- _Records for the task_:

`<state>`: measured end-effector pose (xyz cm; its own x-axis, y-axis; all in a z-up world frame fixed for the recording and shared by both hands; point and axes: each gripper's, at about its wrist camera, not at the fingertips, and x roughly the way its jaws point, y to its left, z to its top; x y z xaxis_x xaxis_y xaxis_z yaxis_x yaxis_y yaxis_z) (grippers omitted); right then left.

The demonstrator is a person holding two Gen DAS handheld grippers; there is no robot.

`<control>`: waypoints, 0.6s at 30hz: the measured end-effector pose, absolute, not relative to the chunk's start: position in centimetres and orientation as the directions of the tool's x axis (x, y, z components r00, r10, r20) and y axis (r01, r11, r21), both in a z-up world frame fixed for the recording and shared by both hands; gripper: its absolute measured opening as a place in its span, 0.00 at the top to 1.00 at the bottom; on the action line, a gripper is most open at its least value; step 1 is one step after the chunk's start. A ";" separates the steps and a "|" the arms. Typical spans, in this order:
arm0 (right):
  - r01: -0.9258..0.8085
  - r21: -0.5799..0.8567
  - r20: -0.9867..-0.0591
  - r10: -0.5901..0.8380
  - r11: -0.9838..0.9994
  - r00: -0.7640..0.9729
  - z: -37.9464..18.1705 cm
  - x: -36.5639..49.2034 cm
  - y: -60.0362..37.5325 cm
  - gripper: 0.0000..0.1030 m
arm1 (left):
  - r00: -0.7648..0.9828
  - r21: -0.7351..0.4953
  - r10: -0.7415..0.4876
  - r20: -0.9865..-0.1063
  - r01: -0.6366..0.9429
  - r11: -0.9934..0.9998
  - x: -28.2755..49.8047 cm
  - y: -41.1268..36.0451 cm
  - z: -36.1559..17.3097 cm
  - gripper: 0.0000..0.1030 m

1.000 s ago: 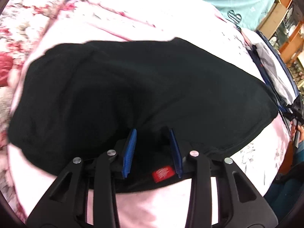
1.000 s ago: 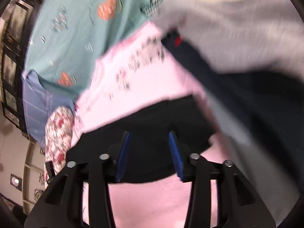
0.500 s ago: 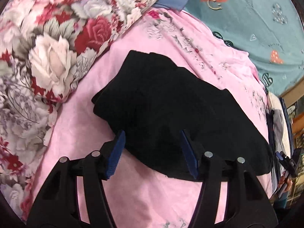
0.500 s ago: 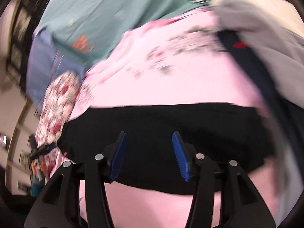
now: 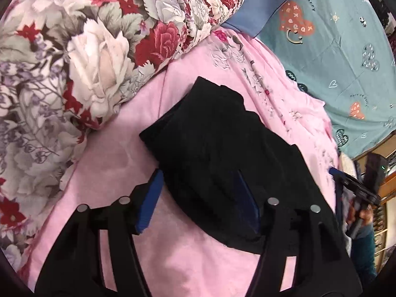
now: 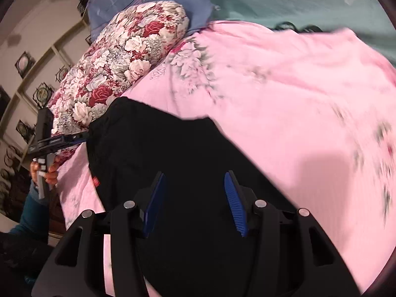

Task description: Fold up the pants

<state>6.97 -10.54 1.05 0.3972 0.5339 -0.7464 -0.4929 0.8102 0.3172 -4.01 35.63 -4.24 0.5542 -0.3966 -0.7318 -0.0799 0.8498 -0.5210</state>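
Black pants (image 5: 222,153) lie folded in a thick band on the pink bedsheet (image 5: 111,163). My left gripper (image 5: 198,172) hovers over their near end with its jaws opening. One blue pad is over the sheet beside the edge, the other over the cloth, and nothing is pinched. My right gripper (image 6: 195,173) stands open above the other part of the pants (image 6: 173,153), its pads clear of the fabric. A small red label (image 6: 95,181) shows at the pants' edge. Each view shows the other gripper, held in a hand: the left gripper (image 6: 61,139) and the right gripper (image 5: 351,183).
A rolled floral quilt (image 5: 86,61) lies along the bed beside the pants. Behind it are a blue pillow (image 5: 259,5) and a teal sheet with hearts (image 5: 334,49). Wooden furniture (image 5: 388,178) stands past the bed's edge, and a wall with framed ornaments (image 6: 24,61) is on the other side.
The left jaws have spread wider and rolled round toward the pants' end near the floral quilt. The right gripper has swept across the bed, away from the grey clothes, to above the pants.
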 end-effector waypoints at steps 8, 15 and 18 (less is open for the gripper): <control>-0.481 0.287 -0.789 0.489 0.828 0.371 -1.2 14.7 -7.3 0.51 | 0.547 -0.554 -0.410 -0.730 -0.121 0.823 -2.4 35.8 -4.7 0.66; -0.451 0.415 -0.793 0.557 0.790 0.246 -4.1 17.0 -7.5 0.56 | 0.555 -0.536 -0.384 -0.738 -0.136 0.834 -2.4 35.8 -4.7 0.85; -0.470 0.388 -0.818 0.531 0.793 0.220 -4.6 16.6 -6.6 0.97 | 0.577 -0.526 -0.370 -0.728 -0.124 0.842 -2.5 35.3 -4.1 0.88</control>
<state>16.63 -6.60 -4.64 0.2198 0.5310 -0.8184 -0.4703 0.7926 0.3880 -2.50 35.31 -4.06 0.5770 -0.3697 -0.7283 -0.1242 0.8416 -0.5256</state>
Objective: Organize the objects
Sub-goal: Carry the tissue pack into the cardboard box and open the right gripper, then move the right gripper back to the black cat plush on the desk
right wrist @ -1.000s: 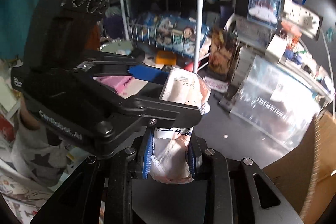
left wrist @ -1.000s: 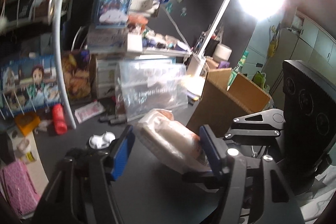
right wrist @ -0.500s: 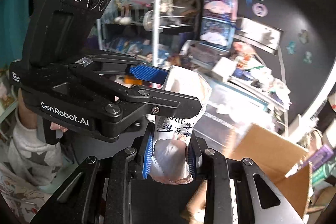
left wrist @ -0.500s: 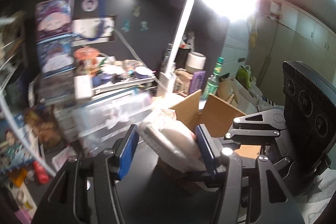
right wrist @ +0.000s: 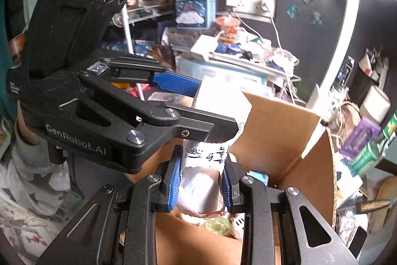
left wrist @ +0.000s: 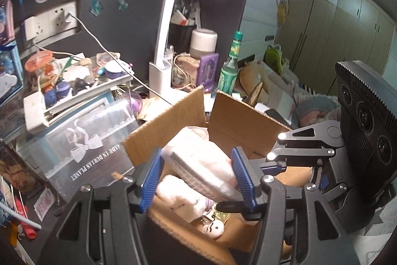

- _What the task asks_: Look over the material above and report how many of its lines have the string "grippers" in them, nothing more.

- _Exercise answer_: 2